13. Geno Smith, QB, New York Jets - What can I say about the consensus most talented signal caller going into the draft? Well, for one, he went to the absolute worst case situation for him. The Jets are always a train wreck, and the media frenzy around Smith will be intense. If he is anything short of Broadway Geno, he'll get chewed up and spit out in the Big Apple.
14. Zac Stacy, RB, St. Louis Rams - Not the most talented back, but with the loss of feature back Stephen Jackson the carries for the Rams will be up for grabs this year. At this point, take the chance that he will beat out second year man Isiah Pead for those carries and get some good value.
15. Robert Woods, WR, Buffalo - I would have liked Woods had he gone to a better situation. But, with a rookie quarterback and first year coach, the talented possession receiver won't have many chances to get his hands on the ball.
16. Joseph Randle, RB, Dallas Cowboys - Just draft him here and wait for the inevitable DeMarco Murray injury to deliver you carries for Randle.
17. Matt Barkley, QB, Philadelphia - A talented, but possible undersized, quarterback, Barkley needed to land in a spot where his lack of height wouldn’t be a problem. Chip Kelly's offense, or whatever version of it he brings to the NFL, values moving the defense around to create passing lanes, so Barkley shouldn’t have to worry much about passing over taller defensive lineman. After Vick reminds the league that he isn't very good anymore, which may take a year or so, Barkley will get the chance to win the job in Philly.
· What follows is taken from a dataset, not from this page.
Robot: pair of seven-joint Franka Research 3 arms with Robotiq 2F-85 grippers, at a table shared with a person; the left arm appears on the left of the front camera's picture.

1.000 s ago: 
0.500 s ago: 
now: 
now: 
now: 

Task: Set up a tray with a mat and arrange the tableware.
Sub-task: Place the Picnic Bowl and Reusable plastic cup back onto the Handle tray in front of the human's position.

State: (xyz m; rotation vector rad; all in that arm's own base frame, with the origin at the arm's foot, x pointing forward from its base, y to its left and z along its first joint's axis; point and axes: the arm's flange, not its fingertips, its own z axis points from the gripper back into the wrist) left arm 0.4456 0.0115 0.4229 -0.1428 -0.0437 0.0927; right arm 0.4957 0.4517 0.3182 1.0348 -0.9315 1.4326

18. Aaron Dobson, WR, New England Patriots - A talented guy who goes to a great offense with a chance to play early, so why is his draft stock so low? Well, for good reason. The Patriots run one of the most complicated offensive systems in the league, and many receivers have failed to pick up the reads quickly enough to be productive. Time will tell if Dobson can, but if he does he'll be a steal at this slot.
19. Mike Glennon, QB, Tampa Bay Buccaneers - Another of the backup quarterbacks with a chance to start in the next couple of years, Glennon has a strong arm and good size. He'll have at least a large part of this year, and most likely all of it, to improve his decision making and decrease his interceptions. If Freeman doesn’t have a bounce back year, he'll get the chance to start heading into 2014.
20. Tyler Eifert, TE, Cincinnati Bengals - I'm not a big fan of drafting tight ends, I think you can find value in plenty of places at the position, but the pickings get pretty slim this year at this point, so taking Eifert here isn't a bad idea. Cincinnati will likely use him in two tight end sets with Jermaine Gresham, and you could see him get a lot of work lined up at wideout too. He could end up like a poor man's Gronk.
Alright, well that will get most leagues through the second round, for you in leagues that go deeper than that here are the next 20 players -
21. Christine Michael, RB, Seattle Seahawks
22. Terrance Wilson, WR, Dallas Cowboys
23. Stedman Bailey, WR, St. Louis Rams
24. Kenny Stills, WR, New Orleans Saints
25. Knile Davis, RB, Kansas City Chiefs
26. Denard Robinson, OW, Jacksonville Jaguars
27. Kenjon Barner, RB, Carolina Panthers
28. Andre Ellington, RB, Arizona Cardinals
29. Zach Ertz, TE, Philadelphia Eagles
30. Tyler Wilson, QB, Oakland Raiders
31. Kerwynn Williams, RB, Indianapolis Colts
32. Tyler Bray, QB, Kansas City Chiefs
33. Quinton Patton, WR, San Francisco 49ers
34. Marquess Wilson, WR, Chicago Bears
35. Mike Gillislee, RB, Miami Dolphins
36. Landry Jones, QB, Pittsburgh Steelers
37. Ryan Swope, WR, Arizona Cardinals
38. Matt Scott, QB, Jacksonville Jaguars
39. Da'Rick Rodgers, WR, Buffalo Bills
40. Travis Kelce, TE, Kansas City Chiefs
Thanks for reading, good luck in your drafts!